Musikalisch kam das Ganze aus der Konserve, aber auch nach zwanzig ausverkauften Vorstellungen waren Vivaldi und Arvo Pärt eine ebensolche Einheit wie diese sieben Zwerge.

Nachdem ich mit dem absoluten Höhepunkt angefangen habe, nun die Gala, mit Applaus, ja Ovationen des Publikums nicht weniger eindrucksvoll, und die Adressen, aus denen die Tänzer kommen, internationale Spitze: Het Nationale Ballet aus Amsterdam, Estonian National Ballet Tallinn, Mikhailovsky Theatre aus St.

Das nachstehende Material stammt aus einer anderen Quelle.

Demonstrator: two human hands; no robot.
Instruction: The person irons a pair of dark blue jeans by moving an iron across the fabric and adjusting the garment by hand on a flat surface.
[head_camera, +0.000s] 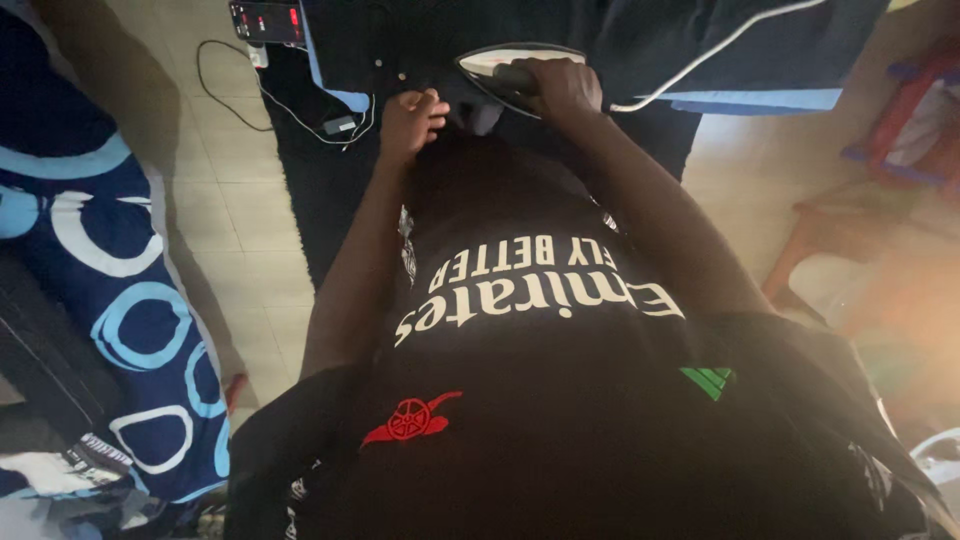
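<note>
Right hand (563, 85): closing around the dark handle of a clothes iron (510, 68); reaching far over the desk (760, 98)
Iron: sitting soleplate-down on a dark garment (400, 40), at the far middle of the scene; trailing a white cord (720, 50) off to the far right
Left hand (410, 115): curling shut, fingers pinching a fold of the dark garment just left of the iron; lying close beside the right hand
Garment: spreading across the blue-edged desk and hanging down its near side
Phone (266, 20): lying at the far left, screen glowing; sitting well apart from both hands
Floor (230, 210): showing pale tiles on the left; carrying a thin dark cable (225, 95)
Blue cloth (110, 300): patterned with pale rings, lying at the near left
</note>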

Petersburg, das National-Ballet aus Prag, das Danish Dance Theatre aus Kopenhagen und folgende Kompanien aus Deutschland: Stuttgarter Ballett, Staatballett Karlsruhe sowie Theater Nordhausen, die Gastgeber, und die Breakdancer aus Würzburg. Und diese beiden Herren, die sich “Hot Potatoes“ nennen, brachten natürlich das Auditorium zum Siedepunkt. Weil es aber nicht das Ende der Vorstellung war, gaben sie uns noch eine Lektion, wie man noch ein da capo herauskitzelt und so hatten die beiden charmanten Tschechen Andrea Kramešová und Dmytro Tenytskyy keine Chance mit ihrem Pas de deux aus dem „Nussknacker“ noch einen drauf zu setzen. Wie eine Farce wirkte erst recht das Paar aus St. Petersburg mit dem „Esmeralda“-Pas de deux: er weit über den Zenit seines Könnens hinaus und sie zwar technisch alles abliefernd, das aber auf Kosten der Musikalität. Leider war der Solobeitrag „lost and found“ aus Nordhausen, Choreografie Jutta Ebnother, zu lang. Ich fand darin leider nichts, ich hatte aber auch nichts verloren.

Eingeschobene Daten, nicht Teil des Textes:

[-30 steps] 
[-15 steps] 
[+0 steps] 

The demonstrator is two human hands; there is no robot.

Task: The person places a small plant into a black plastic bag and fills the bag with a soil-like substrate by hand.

Anna Vita und der Dramaturg Christoph Blitt, der auch für das schöne Programmheft verantwortlich war, führten kurzweilig durchs Programm. Ich hätte mir allerdings mehr Information zu den Choreografen und Tänzern gewünscht – anstatt des Lebenslaufs der Pianistin, die Louis Stiens (nicht nur Erfinder eines selbstgetanzten Solos) begleitete. Es war zumindest zur Hälfte ganz witzig.

Aus Tallinn glänzte die Kanadierin Abigail Sheppard und ihr schwedischer Partner Gabriel Davidsson im „Feuervogel“. Die besonders starken Techniker Suzanna Kaic und Edo Wijnen aus Amsterdam kamen mit einem Duett des Spaniers Juanjo Arques. Im wahrsten Sinne des Wortes spitzenmäßig, stilistisch zwischen Billy Forsythe und Nacho Duato aus dem Ballett „Minos“ – und liebevoll von Anna erklärt. Schade, dass ich nichts davon auf der Bühne wiederfand.

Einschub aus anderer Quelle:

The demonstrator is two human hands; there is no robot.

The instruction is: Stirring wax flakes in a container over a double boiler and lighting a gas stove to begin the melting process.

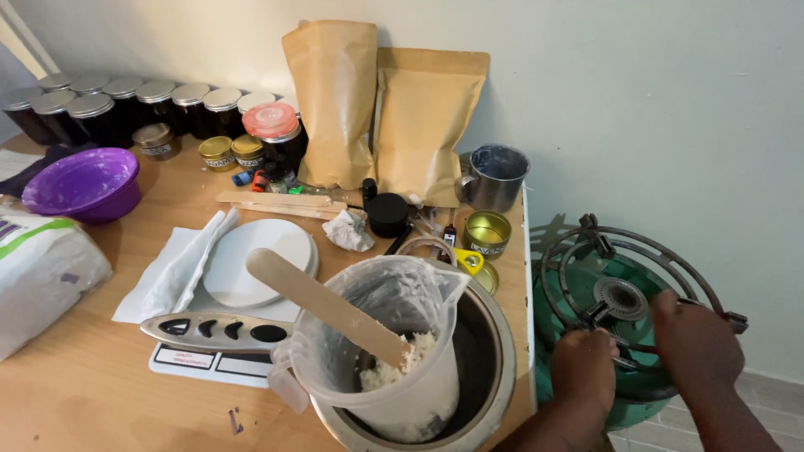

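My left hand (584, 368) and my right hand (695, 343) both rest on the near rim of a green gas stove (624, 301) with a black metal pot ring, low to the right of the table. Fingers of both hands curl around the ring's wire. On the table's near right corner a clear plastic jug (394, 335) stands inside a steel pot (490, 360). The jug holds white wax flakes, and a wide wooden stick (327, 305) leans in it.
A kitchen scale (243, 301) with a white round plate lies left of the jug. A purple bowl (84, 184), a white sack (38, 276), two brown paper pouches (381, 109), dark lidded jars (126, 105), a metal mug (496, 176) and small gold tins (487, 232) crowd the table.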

Dann hatten wir die Stuttgarter Männer Robert Robinson und Louis Stiens, der auch für den Titel „Speedi“ und die Choreografie zeichnet, und speedy war es auch, wenn ich den Titel richtig verstanden habe. Es gab noch das Stück „Who cares“ des Armeniers Armen Hakobyan, der jetzt in Essen engagiert ist, das von Kaori Morito und Davit Bassénz, Solisten der Würzburger Kompanie, getanzt wurde. Auch wenn ich mich sonst fast immer besonders schwer mit englischen Titeln tue: Diesmal waren viele schlüssig, wenn auch nicht nur im positiven Sinne. Und so war es auch mit „Apology“ desselben armenischen Choreografen, der für vier Würzburger Solisten Choreografien für ein reales und ein Schattenpaar, Zoya Ionkina, Camilla Matteucci, Timothy Szczepkowsi-Collins und Aleksey Zagorulko, kreiert hat.

Aus dem zwangsläufig stilistischen Eintopf einer Gala ragten die beiden Herren aus Karlsruhe, Reginaldo Oliveira und Arman Aslyzadian, heraus. Wie der Name schon verrät, ist letzterer ebenfalls armenischen Geblüts. Er ist auch Schöpfer des witzigen Stücks „Two 4 One“, das durch Projektionen das Paar verdoppelt und Kostüme mit Barcode-Streifen aufweist. Ich glaube aber nicht, dass Birgit Keil sie zum Preis von einem ziehen ließe. Das Duett aus dem Werk „Black Diamond“ aus Kopenhagen wurde von Emily Nicolaou und Fabio Liberto eindrücklich getanzt. Ich bin sicher, der Choreograf Tim Rushton wäre stolz auf die beiden in seinem Stück, das ähnlich skurrile Seiten hat wie „Äffi“ von Marc Goecke, das in jeder Gala gern gesehen ist. Besonders, wenn Robert Robinson so gut drauf ist wie an diesem Abend! Blumen und endloser Applaus, der nicht schwer fiel, weil der Abend unter drei Stunden blieb und – wie man weiß – des Künstlers Lieblingsnahrung ist. Infolgedessen wurde nicht übermäßig zugelangt beim anschließenden Büffet, für das Anna den Sponsoren herzlich dankte.

Nun bleibt mir noch, über Anna Vitas Abend im „ganz kleinen Haus“ mit „Carmen“ in der musikalischen Bearbeitung Schtschedrins zu berichten, in der die Choreografin einmal mehr beweist, dass sie Theater im Blut hat. Sie erzählt diese Moritat ohne Schnickschnack wie´s sich gehört, ohne auf Lokalkolorit zu verzichten und es in eine Jetztzeit zu zerren – was besonders in einem solch kleinen Raum ohne Schnürboden durchaus denkbar wäre. Dann und wann fürchtet man, dass einer der Protagonisten in diesem beengenden Raum mit dem Kopf im Gestänge der Beleuchtung hängen bleibt; z.B. bei double tours, zB. dass Carmen aus einer der Hebungen ohne ihr reizvolles Gesicht abgesetzt wird. Also Spannung pur – sowohl von Seiten des Herrn Mérimée, als auch dieses guten Ensembles, das sich eben nicht zurücknimmt, wenn es “grenzwertig“ wird.